A: katham na jnyeyam asti asmAbhiHa pApAt asmAn/asmAt nivartitum kulakSHayakRutam doSHam prapashyadbhiHa janArdana

A.2:

  • katham:Indeclinable
  • na:Indeclinable
  • jnyeyam:NOM-S:jnyeya:Neut.:Noun:potential_participle_passive_yat_9U_jnA
  • asmAbhiHa:INS-P:asmad:Masc.:Pronoun:Link_gov_jnyeyam
  • A.1:

  • pApAt:ABL-S:pApa:Neut.:Noun
  • asmAt:ABL-S:idam:Masc.:Pronoun
  • nivartitum:-:ni-vRut:1:A:VerbInfinitive
  • kulakSHayakRutam:ACC-S:kula-kSHaya-kRuta (kulakSHayakRuta) :Neut.:Noun:past_participle_passive_kta_8P_kRu:Link_subj_doSHam
  • doSHam:ACC-S:doSHa:Neut.:Noun:Link_gov_prapashyadbhiHa
  • prapashyadbhiHa:INS-P:prapashyat:Masc.:Adj:present_participle_shatRu_1P_pra-dRush
  • janArdana:VOC-S:janArdana:Masc.:Noun

  • In our presentation of the results, we will largely follow the method followed by Sanskrit grammarians for several thousand years (see for e.g., [KAL2015] [1] and [MM2015] [2] ). However, we are unable to provide an analysis of 'compound words' ('samAsa'), as this is beyond the capabilities of a syntactic parser. The parser needs to choose one from amongst several alternative forms for each term (for e.g., 'jnyeyam' above could be one of 'Adj/Noun:jnyeya:NOM-S-Neut.:that which ought to be known', 'Adj/Noun:jnyeya:ACC-S-Masc.:one who ought to be known', or 'Adj/Noun:jnyeya:ACC-S-Neut.:that which ought to be known' i.e. it could be either the subject of the clause, the object, or a Predicative Adjective)1. The parsing analysis of each stanza shows the clauses (for e.g., A.1 and A.2), as well as the selected declension/ conjugation/ indeclinable form for each term. Please note that the sample analysis above does not show the insertion by the parser of the elided 'copula verb' ('as:2:P:to be:VerbPresent') in clause A.1, which is crucial for the analysis, but may cause some confusion for the reader as it is not present in the input provided to the parser.


    Although our parser is still at an exploratory stage, it performed very well on stanzas of Chapter 5 of the text. However, we do not claim that this high level of accuracy can be replicated in further chapters, as significant variations have been noted in the syntactic complexity of each stanza, and a number of nuances will need to be handled. In general, the accuracy of the parser will be lower on liturgical texts and non-prose texts (where the word order is partially determined by the metre of the verse), making it extraordinarily difficult for the parser to make the correct choices in the absence of sufficient cues. It must be kept in mind that the insertion of elided verbs is crucial in order that the parser can make the right choices, but it is far from trivial to insert these elided terms correctly.
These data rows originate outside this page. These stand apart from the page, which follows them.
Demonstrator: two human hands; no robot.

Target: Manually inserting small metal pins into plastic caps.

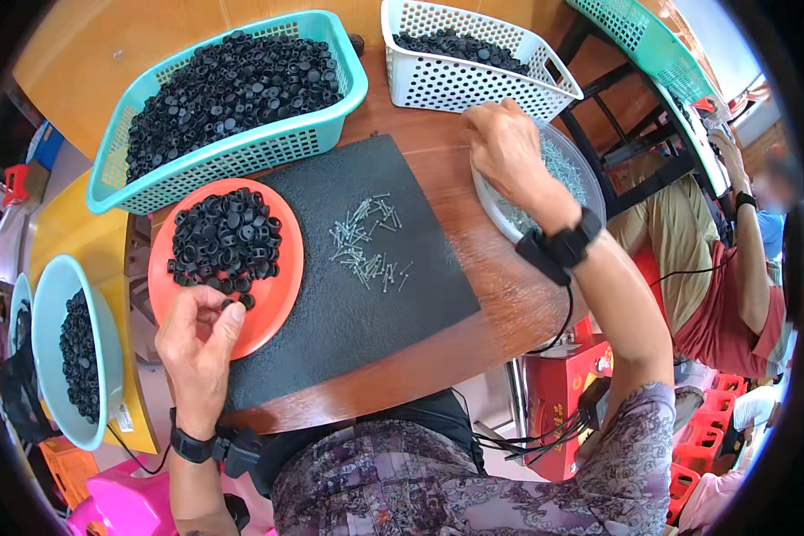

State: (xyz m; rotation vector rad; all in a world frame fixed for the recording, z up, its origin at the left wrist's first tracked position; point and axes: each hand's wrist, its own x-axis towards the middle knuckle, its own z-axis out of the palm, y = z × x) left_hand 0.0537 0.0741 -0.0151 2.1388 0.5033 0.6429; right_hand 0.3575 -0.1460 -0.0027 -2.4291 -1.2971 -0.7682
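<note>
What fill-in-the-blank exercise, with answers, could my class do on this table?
By the left hand, the round red plastic plate of small black plastic pieces lies to the ____ of loose silver metal screws.
The rectangular perforated plastic basket nearest the right hand is ____ in colour.
The round translucent plastic tub at the right hand contains more silver ____.
Missing words: left; white; screws.

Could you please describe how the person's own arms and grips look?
Left grip and right grip are gloveless, each with a black wrist strap and module. A thin black cable leaves the right module. The short right sleeve is patterned purple-grey.
</note>
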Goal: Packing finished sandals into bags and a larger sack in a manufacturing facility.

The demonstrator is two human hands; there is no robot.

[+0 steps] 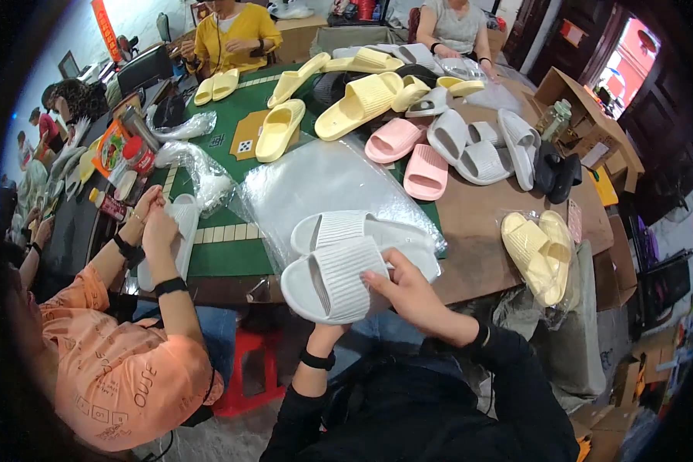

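Observation:
I hold a white ribbed slipper (333, 279) in front of me at the near table edge. My left hand (325, 331) grips it from below, mostly hidden under the sole. My right hand (405, 291) presses on its right side with the fingers on the strap. A second white slipper (346, 228) lies just behind it on the table, resting on a stack of clear plastic bags (316, 181).
Yellow slippers (358, 104), pink slippers (412, 154), grey slippers (481, 150) and black ones (558, 173) cover the green table (223, 254). A bagged yellow pair (539, 250) lies to the right. A person in orange (123, 362) handles a white slipper on my left. Two people sit across. Cardboard boxes (585, 115) stand right.

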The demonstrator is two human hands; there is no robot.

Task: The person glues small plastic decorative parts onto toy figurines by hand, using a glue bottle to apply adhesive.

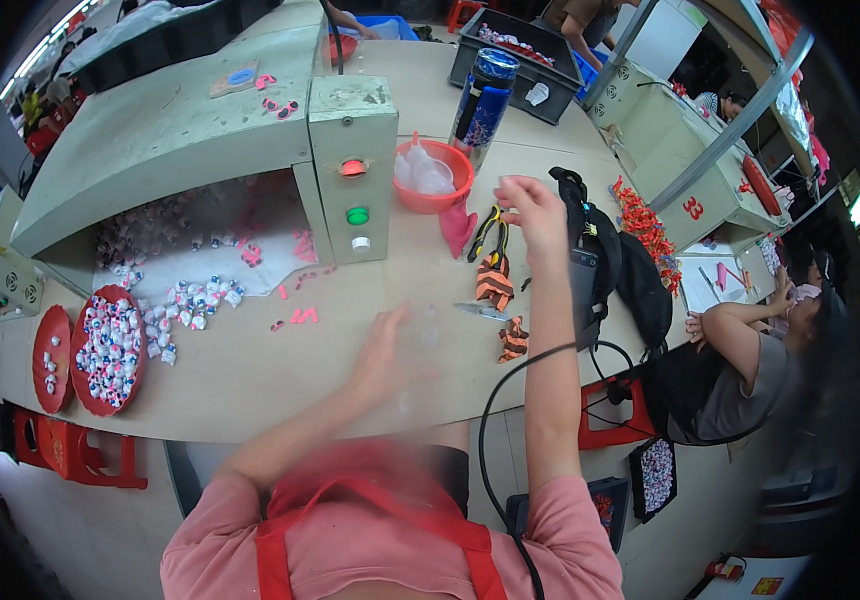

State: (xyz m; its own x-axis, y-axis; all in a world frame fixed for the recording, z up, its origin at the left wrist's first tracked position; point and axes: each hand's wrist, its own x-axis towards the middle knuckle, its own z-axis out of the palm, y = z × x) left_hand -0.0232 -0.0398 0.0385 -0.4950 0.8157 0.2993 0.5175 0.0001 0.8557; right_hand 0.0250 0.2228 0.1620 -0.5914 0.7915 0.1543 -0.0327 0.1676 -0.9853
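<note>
My left hand is over the middle of the table, its fingers smeared by motion. A faint, see-through blur shows beside its fingertips; I cannot make out what it is. Raised over the right part of the table, my right hand has its fingers bent and pinched together; whatever is in them, if anything, is too small to tell. Near it lie pliers with dark and yellow handles, their lower part wrapped in orange-and-black striped cloth. A metal blade and another striped wrapped piece lie closer to me.
A pale green machine with buttons stands at left, small white pieces spilling from it beside a red bowl. Farther back are an orange bowl, a blue bottle and a black bag. A black cable hangs near my right arm.
</note>
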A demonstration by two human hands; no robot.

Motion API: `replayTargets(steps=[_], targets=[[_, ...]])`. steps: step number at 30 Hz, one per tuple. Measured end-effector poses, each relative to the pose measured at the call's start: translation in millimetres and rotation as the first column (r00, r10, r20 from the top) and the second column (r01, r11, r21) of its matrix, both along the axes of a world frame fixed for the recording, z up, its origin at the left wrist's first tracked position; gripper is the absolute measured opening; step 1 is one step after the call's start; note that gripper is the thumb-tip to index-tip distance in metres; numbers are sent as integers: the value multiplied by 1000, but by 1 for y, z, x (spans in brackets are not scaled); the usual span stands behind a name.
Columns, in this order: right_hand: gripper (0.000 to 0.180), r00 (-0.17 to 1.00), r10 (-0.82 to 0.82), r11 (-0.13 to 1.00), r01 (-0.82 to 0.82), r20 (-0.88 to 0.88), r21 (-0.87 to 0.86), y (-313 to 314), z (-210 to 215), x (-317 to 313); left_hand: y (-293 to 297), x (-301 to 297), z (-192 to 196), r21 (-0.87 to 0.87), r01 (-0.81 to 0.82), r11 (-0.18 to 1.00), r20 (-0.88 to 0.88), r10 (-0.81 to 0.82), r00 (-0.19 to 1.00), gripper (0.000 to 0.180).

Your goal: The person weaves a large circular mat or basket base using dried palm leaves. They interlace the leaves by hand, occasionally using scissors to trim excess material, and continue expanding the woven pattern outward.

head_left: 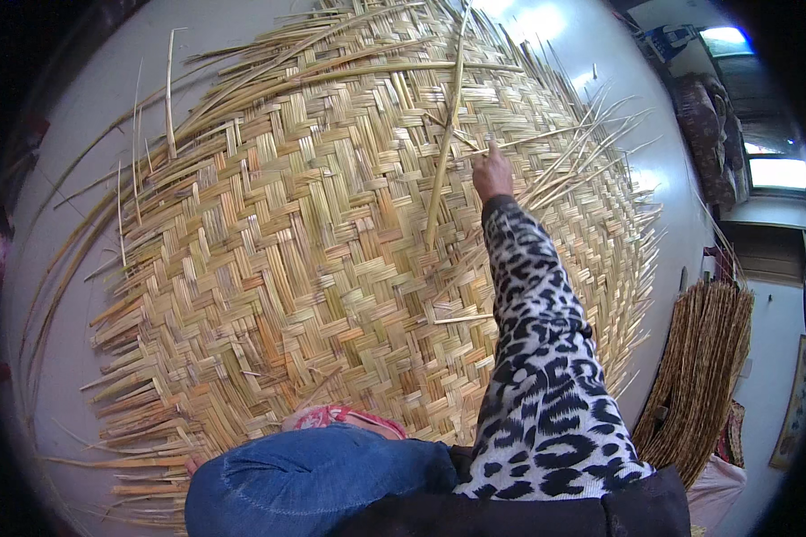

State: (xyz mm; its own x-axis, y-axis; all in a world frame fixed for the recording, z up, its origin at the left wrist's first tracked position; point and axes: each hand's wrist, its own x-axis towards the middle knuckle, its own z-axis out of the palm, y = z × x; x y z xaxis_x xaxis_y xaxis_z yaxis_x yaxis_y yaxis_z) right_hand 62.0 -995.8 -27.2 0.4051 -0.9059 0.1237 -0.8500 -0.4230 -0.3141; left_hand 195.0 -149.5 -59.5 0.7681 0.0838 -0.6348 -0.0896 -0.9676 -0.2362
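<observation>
A large mat [269,233] of flat, split reed strips in a zigzag weave spreads over the floor under me. My right hand [493,174], in a black-and-white spotted sleeve, stretches far out over its right half. The fingers are closed on a thin reed strip [546,136] that runs off to the right, with the index fingertip jutting forward. Just left of that hand, a long loose reed [445,152] lies lengthwise across the weave. My left hand is out of view. My bent knee in blue denim [304,470] rests at the mat's near side.
Loose strip ends [595,148] stick up right of my hand, and long reeds [331,73] cross the far part. A pale floor [90,161] borders the mat. At the right stands a brown bundle of stalks [698,376]; dark patterned cloth [709,134] lies farther back.
</observation>
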Motion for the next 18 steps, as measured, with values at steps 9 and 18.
replayTargets(steps=[9,18], targets=[[23,967,-249,948,231,59,218,-34,-46,14,0,-7,2,1,-47,999,-2,47,999,55],[11,385,-757,480,-220,528,849,-14,5,-51,-15,3,2,0,-47,999,27,47,999,56]])
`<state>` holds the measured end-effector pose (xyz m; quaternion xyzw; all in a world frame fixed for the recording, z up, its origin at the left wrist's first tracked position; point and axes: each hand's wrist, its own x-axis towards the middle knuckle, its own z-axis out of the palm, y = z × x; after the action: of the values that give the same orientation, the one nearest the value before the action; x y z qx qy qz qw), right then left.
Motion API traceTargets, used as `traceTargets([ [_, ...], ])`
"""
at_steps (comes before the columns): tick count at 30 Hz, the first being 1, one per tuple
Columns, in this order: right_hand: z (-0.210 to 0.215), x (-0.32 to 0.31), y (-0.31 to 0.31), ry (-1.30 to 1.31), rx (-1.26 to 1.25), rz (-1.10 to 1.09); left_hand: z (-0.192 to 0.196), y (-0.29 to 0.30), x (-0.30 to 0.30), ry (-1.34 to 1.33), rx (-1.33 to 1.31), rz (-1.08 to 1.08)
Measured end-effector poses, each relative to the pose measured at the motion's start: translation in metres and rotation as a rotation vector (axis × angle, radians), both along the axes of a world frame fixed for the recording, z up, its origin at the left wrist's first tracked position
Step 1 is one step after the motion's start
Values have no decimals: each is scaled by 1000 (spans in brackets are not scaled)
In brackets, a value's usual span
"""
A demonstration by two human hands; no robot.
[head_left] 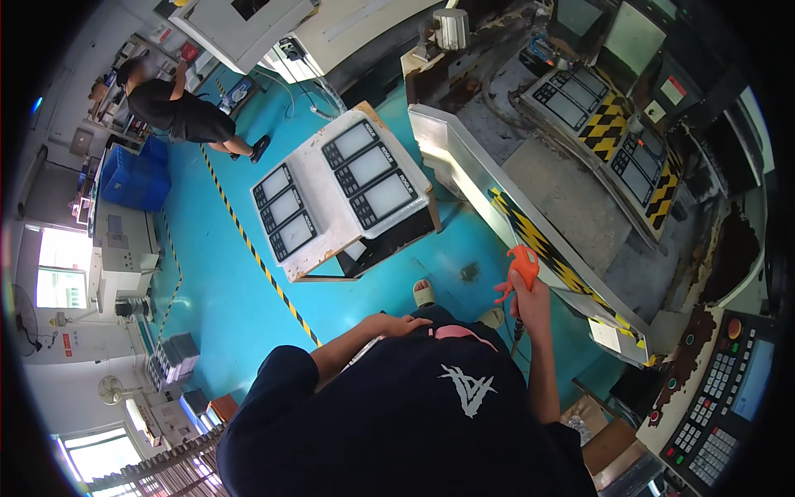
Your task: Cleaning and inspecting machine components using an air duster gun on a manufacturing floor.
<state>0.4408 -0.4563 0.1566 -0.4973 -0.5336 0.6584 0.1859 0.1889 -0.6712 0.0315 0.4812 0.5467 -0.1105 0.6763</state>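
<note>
My right hand [532,296] is closed round an orange air blow gun [522,263], its hose hanging down below the fist. The gun is held up beside the front edge of the open machine. My left hand [396,325] lies against my waist, at the hem of the dark shirt, with its fingers stretched out and nothing in them. Inside the machine, black-framed panels with pale windows [571,98] sit on a raised plate, and more such panels [638,171] lie nearer, bordered by yellow-and-black striped tape.
A worn white table [319,184] ahead bears several similar panels in two groups. The machine's metal guard [464,157] stands between table and machine bed. A control panel [714,398] is at the lower right. Another person [178,108] stands at the far left near blue bins [137,178].
</note>
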Motion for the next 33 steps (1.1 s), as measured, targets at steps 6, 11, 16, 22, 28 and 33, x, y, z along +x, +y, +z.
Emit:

    It must also be pointed out that the input used by the parser was the output produced by the 'sandhi analyzer' (i.e. terms are expected to be in their underlying forms, prior to the operation of sandhi sutras), but with any defects observed in the sandhi analysis stage being marked as 'unresolved' and semantic defects rectified (for e.g., the input to the parser was changed to 'tat param' for the semantic defect in Stanza 5.16. We prefer to keep the 'sandhi analyzer' and the parser independent of each other at present, in order to be able to measure the defects in each independently.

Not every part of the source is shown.